TRY IT: In the records that come next, find every line with "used". Return those lines.

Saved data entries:
* * *

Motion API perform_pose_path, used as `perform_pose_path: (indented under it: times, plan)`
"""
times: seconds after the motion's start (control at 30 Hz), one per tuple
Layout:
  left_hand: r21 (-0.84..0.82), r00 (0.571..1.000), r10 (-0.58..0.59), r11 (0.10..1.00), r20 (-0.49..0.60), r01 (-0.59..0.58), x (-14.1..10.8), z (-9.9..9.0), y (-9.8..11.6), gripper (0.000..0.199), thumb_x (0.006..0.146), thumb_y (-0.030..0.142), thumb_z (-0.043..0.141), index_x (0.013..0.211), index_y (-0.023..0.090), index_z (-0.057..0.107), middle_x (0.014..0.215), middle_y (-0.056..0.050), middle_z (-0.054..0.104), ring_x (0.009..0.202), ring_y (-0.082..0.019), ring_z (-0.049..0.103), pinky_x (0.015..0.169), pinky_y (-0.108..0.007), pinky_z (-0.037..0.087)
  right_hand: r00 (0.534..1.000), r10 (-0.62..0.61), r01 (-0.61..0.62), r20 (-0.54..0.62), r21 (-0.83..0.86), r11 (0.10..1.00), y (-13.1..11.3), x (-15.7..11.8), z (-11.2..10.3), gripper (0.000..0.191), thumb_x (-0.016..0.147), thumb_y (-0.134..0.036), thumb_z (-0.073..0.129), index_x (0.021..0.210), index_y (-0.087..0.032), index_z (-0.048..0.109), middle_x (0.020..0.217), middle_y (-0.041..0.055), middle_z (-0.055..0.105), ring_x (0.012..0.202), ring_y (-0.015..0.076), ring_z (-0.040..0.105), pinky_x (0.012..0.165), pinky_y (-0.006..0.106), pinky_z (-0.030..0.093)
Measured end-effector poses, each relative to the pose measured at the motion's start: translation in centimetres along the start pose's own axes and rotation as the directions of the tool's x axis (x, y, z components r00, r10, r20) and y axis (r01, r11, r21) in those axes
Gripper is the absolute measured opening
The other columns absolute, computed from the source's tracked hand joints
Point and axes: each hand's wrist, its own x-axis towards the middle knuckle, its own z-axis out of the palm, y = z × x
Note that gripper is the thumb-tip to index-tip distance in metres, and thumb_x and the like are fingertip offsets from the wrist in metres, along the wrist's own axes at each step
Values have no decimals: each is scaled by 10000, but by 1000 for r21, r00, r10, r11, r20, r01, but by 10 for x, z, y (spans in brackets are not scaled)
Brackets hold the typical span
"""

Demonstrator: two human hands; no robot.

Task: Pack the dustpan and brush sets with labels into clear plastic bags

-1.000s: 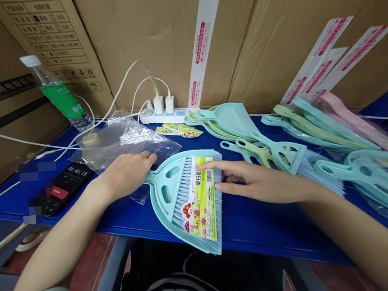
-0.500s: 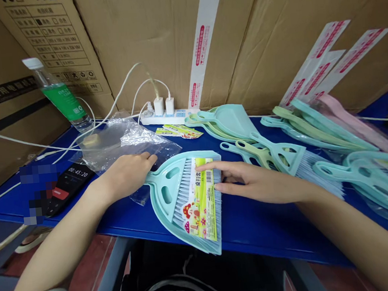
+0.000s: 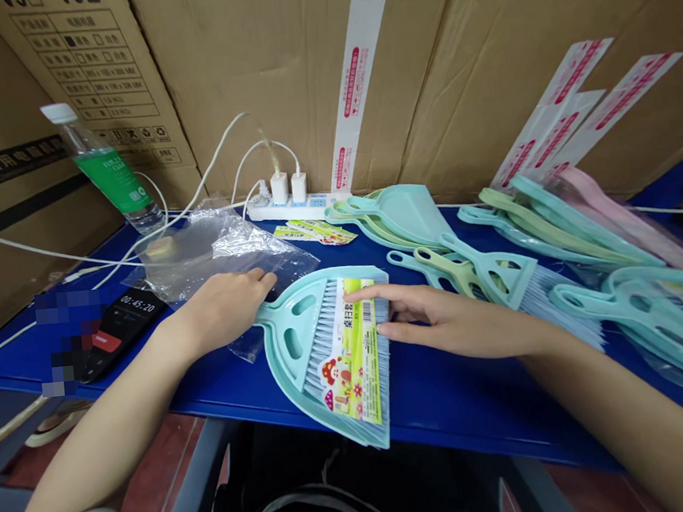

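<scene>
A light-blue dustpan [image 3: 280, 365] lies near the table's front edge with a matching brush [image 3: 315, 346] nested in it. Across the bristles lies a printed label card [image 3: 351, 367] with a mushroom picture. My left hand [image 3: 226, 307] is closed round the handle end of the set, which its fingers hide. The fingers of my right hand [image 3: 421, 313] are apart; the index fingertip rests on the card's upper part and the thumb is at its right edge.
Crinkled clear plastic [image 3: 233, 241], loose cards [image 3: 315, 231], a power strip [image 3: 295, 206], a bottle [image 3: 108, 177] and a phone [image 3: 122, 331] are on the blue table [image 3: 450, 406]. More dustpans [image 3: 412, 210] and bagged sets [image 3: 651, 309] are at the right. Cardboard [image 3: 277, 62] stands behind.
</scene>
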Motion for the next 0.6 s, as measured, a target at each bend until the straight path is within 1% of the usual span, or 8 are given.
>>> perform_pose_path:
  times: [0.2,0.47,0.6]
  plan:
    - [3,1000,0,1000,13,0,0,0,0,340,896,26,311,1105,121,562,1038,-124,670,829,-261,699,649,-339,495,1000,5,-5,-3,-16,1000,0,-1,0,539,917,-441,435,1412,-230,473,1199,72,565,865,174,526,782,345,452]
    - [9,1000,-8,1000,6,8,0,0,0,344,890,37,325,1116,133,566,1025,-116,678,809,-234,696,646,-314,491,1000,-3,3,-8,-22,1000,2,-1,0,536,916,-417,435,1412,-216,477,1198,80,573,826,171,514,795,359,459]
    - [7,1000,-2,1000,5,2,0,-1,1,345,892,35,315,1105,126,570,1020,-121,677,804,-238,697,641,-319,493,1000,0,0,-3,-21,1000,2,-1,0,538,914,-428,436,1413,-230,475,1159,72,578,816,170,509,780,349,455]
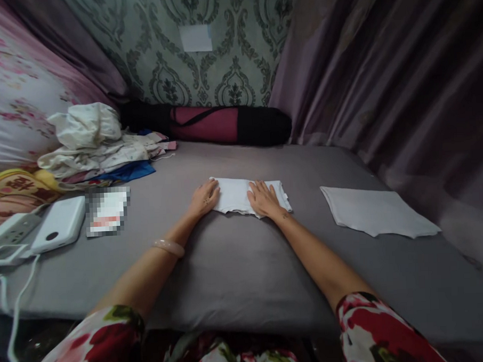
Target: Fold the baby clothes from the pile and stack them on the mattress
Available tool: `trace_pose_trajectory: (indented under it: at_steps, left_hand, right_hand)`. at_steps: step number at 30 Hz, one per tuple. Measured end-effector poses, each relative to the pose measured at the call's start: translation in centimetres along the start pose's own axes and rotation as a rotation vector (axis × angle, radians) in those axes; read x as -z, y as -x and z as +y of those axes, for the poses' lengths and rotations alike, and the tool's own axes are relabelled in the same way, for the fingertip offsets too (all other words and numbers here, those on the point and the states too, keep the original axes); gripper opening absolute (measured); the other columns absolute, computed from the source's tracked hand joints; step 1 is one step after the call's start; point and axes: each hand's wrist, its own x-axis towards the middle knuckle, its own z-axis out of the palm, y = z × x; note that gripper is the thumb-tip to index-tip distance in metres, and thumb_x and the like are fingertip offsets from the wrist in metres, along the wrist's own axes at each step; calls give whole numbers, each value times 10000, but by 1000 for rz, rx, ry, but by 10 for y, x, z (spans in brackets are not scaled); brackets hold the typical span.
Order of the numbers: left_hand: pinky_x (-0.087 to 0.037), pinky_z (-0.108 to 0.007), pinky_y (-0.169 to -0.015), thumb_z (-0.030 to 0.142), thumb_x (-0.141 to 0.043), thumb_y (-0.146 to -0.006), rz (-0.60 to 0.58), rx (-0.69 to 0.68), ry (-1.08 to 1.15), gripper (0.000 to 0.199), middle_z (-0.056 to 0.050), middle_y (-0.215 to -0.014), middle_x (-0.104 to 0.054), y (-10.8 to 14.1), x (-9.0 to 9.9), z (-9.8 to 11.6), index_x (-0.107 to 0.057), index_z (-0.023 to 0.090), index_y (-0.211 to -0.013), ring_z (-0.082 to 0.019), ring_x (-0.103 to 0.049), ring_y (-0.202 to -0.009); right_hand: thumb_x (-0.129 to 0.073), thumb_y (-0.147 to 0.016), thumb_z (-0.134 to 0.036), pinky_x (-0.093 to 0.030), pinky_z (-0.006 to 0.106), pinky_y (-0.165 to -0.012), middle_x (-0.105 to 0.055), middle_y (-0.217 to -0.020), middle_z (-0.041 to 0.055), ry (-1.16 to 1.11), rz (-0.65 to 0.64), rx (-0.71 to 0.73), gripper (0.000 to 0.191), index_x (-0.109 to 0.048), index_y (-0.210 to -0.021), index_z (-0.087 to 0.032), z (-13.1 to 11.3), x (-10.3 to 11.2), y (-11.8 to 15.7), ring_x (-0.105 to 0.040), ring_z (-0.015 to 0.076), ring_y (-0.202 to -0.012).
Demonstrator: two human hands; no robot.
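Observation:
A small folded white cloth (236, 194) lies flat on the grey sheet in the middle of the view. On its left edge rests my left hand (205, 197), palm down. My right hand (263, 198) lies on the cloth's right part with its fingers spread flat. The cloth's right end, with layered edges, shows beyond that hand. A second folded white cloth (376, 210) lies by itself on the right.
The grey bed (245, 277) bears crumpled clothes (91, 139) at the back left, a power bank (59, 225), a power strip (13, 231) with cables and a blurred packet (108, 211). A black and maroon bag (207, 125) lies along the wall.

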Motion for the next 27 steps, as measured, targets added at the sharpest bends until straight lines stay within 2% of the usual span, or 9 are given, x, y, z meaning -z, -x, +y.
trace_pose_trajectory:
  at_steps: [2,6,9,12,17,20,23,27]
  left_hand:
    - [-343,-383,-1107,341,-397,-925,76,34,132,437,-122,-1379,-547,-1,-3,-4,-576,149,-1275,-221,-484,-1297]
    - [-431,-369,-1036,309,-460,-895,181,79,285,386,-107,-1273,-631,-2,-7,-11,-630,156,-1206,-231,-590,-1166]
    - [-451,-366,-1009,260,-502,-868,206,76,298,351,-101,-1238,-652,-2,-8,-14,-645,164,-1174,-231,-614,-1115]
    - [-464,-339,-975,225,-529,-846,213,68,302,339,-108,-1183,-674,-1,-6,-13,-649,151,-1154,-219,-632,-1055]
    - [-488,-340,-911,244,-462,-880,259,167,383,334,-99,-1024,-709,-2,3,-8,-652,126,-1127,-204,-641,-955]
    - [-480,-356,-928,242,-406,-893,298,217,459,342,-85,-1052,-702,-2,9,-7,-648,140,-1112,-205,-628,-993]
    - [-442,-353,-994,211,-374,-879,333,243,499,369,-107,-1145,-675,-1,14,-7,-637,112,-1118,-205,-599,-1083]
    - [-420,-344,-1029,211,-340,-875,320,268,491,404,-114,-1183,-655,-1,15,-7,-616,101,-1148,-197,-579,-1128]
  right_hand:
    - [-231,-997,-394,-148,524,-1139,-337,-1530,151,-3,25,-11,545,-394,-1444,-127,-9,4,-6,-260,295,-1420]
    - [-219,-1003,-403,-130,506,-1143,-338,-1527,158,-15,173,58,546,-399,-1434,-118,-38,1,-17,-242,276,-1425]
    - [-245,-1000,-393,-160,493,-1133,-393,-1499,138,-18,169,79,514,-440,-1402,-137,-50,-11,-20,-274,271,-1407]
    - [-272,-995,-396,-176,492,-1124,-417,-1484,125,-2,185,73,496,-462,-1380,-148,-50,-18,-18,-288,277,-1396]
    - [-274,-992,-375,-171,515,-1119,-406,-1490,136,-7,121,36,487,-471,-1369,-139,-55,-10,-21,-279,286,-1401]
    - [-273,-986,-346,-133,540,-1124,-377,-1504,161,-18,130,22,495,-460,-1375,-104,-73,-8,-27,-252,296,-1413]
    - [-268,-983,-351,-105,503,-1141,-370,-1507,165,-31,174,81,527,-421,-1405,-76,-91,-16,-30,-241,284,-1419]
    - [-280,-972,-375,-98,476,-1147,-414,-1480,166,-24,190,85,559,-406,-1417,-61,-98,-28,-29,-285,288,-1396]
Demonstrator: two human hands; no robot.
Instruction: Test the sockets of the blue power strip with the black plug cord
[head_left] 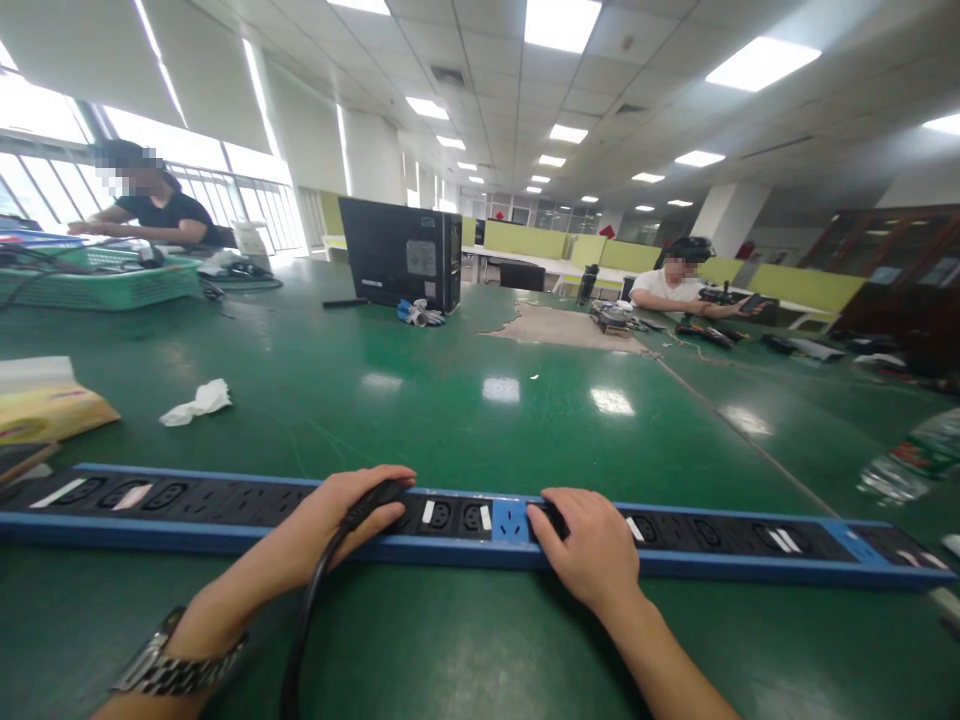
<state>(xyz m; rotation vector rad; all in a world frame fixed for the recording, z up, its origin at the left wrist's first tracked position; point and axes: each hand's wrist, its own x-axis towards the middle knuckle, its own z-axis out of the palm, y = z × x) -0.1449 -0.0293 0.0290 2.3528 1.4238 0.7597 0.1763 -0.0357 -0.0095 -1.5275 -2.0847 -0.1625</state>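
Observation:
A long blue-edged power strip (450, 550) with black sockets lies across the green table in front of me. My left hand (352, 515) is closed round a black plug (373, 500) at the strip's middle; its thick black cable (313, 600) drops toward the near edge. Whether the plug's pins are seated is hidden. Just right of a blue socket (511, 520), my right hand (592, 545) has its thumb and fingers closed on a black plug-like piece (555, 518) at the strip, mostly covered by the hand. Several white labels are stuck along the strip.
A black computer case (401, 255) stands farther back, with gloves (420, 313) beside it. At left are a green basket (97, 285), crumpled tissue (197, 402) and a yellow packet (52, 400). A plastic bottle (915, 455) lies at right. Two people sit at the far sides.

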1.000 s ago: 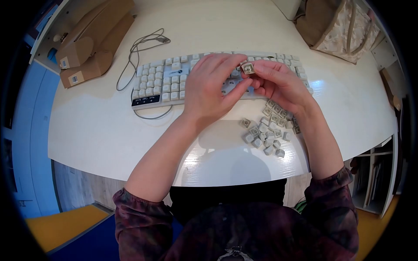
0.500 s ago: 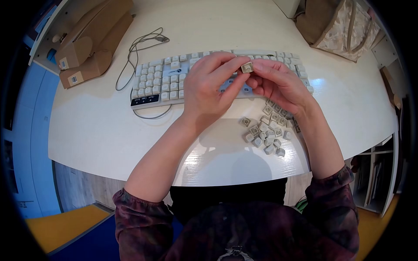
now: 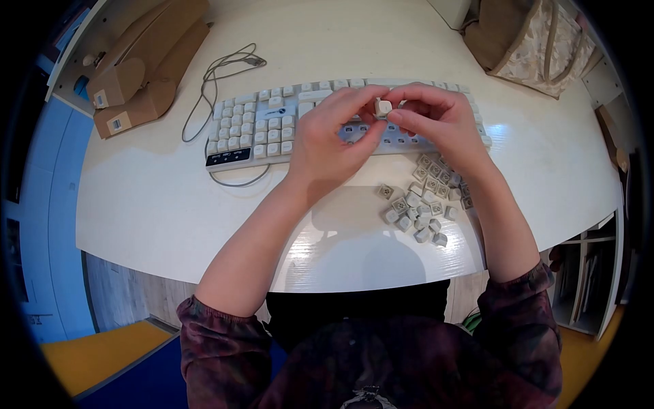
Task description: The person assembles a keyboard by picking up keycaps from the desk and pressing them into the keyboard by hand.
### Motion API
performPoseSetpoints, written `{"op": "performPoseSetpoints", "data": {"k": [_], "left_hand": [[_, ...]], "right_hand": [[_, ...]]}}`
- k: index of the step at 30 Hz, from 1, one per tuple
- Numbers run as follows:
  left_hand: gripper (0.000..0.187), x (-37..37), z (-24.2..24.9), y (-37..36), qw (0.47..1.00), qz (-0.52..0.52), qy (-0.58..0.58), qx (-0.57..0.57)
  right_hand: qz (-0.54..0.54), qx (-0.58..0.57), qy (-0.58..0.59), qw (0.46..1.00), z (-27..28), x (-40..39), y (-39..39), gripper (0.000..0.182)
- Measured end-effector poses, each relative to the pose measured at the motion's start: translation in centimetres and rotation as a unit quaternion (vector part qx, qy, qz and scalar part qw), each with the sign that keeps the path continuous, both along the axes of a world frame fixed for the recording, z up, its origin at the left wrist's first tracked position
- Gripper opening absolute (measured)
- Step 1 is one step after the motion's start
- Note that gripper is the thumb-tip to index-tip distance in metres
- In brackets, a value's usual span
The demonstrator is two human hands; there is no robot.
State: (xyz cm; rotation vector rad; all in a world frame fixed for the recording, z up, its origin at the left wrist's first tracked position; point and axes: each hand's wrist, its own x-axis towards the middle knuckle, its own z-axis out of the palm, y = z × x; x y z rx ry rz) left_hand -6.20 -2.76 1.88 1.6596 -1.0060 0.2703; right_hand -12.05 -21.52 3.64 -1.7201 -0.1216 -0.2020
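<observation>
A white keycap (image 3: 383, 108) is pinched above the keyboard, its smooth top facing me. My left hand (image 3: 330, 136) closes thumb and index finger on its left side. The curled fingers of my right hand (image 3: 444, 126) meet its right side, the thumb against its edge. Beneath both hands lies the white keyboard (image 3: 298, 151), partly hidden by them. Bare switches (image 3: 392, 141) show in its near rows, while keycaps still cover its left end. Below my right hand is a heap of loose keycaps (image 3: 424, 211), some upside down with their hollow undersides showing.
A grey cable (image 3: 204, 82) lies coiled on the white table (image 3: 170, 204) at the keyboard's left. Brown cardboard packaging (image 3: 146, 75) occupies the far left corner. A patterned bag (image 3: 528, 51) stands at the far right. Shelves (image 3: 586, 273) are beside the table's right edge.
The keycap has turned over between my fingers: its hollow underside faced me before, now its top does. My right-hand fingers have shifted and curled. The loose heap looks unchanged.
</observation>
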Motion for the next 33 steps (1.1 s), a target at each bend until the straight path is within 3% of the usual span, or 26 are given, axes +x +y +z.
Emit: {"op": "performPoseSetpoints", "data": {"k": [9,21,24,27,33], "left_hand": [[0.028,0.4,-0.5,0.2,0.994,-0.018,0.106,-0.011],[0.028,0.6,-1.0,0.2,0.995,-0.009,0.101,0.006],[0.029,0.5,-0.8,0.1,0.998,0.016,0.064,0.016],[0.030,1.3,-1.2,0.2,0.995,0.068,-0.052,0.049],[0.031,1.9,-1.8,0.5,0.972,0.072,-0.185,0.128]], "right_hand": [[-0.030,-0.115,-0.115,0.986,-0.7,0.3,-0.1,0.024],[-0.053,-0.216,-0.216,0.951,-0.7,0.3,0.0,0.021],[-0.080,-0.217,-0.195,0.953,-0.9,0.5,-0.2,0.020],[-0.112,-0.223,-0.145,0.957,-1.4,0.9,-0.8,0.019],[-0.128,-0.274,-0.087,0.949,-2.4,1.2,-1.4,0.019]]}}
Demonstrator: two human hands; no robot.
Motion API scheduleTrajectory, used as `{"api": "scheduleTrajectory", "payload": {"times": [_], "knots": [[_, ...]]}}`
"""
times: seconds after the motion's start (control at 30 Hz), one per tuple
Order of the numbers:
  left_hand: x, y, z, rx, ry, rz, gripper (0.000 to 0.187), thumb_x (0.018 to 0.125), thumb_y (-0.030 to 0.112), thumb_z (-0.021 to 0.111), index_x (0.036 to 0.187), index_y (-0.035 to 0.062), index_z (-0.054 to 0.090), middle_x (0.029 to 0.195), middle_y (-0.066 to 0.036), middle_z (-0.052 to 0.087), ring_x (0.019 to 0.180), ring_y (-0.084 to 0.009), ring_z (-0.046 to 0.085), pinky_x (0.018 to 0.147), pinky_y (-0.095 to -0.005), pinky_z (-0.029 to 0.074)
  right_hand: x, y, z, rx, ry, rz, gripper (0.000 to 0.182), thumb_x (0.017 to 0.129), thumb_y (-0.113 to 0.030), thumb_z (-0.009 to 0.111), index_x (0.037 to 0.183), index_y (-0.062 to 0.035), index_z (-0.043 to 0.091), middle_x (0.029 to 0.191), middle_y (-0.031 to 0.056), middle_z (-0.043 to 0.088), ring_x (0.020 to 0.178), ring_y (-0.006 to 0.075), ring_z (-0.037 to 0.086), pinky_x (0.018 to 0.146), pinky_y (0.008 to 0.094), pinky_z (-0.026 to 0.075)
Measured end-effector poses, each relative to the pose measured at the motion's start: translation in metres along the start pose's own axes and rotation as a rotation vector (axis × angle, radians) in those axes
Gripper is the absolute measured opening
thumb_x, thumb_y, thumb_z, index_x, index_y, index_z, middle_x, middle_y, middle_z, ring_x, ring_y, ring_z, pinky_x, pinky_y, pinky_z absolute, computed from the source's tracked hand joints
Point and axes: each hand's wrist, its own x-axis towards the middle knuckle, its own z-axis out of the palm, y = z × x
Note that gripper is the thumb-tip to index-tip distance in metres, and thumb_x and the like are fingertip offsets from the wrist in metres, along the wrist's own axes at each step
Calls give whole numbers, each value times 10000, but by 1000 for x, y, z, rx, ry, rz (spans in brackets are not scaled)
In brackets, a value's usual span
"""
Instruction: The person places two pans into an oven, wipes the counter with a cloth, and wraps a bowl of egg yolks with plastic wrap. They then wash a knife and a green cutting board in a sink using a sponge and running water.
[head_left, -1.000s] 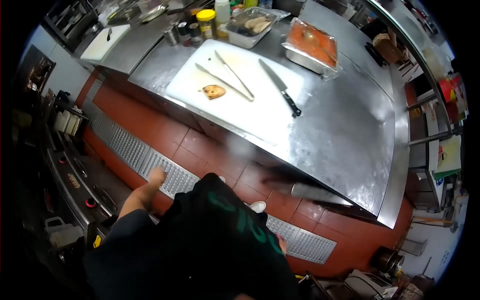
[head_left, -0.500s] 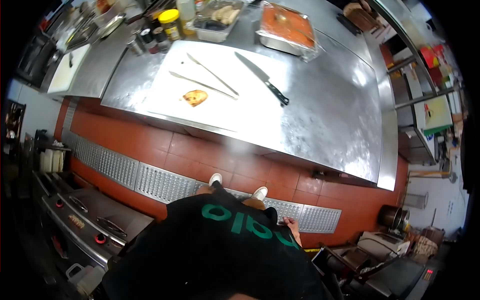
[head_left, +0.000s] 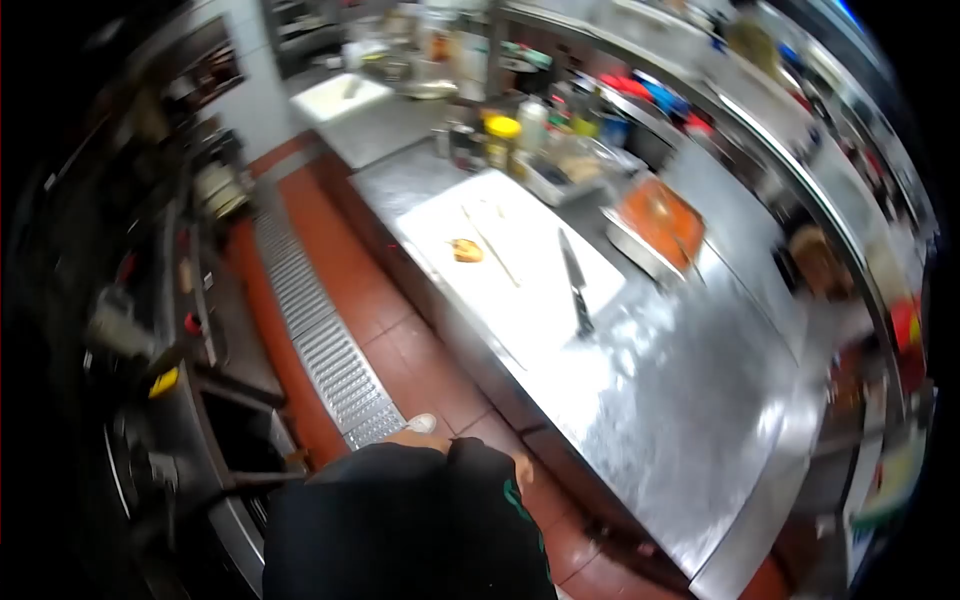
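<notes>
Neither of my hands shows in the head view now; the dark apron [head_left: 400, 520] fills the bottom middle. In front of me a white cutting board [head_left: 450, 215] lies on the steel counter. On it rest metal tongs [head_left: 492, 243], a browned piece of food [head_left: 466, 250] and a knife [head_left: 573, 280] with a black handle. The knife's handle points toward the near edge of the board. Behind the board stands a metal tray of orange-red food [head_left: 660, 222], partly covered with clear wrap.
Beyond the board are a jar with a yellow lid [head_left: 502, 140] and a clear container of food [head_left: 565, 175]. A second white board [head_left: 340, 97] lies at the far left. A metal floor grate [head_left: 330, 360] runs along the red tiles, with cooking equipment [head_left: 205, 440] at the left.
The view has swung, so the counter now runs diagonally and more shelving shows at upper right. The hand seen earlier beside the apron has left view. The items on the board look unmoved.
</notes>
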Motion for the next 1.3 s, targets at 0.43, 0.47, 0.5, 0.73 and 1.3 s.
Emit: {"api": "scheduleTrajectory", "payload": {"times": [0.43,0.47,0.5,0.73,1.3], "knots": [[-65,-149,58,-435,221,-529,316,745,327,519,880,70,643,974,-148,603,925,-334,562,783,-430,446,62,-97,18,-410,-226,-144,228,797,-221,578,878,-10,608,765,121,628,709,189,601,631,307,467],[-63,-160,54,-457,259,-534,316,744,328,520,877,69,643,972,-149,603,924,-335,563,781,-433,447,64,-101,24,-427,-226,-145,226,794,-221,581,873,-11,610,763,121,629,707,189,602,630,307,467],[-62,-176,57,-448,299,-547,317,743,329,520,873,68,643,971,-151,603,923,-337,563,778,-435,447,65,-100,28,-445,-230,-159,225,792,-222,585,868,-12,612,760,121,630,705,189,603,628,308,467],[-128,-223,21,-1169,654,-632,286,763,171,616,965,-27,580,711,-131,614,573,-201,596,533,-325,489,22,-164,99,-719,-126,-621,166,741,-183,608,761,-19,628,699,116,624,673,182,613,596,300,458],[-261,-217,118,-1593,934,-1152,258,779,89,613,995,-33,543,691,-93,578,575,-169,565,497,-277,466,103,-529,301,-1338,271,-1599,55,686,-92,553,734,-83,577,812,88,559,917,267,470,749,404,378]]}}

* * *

RESPONSE TO THE EXERCISE:
Motion API perform_pose_path, used as `perform_pose_path: (indented under it: times, plan)`
Motion API scheduleTrajectory, used as `{"api": "scheduleTrajectory", "payload": {"times": [_], "knots": [[_, ...]]}}`

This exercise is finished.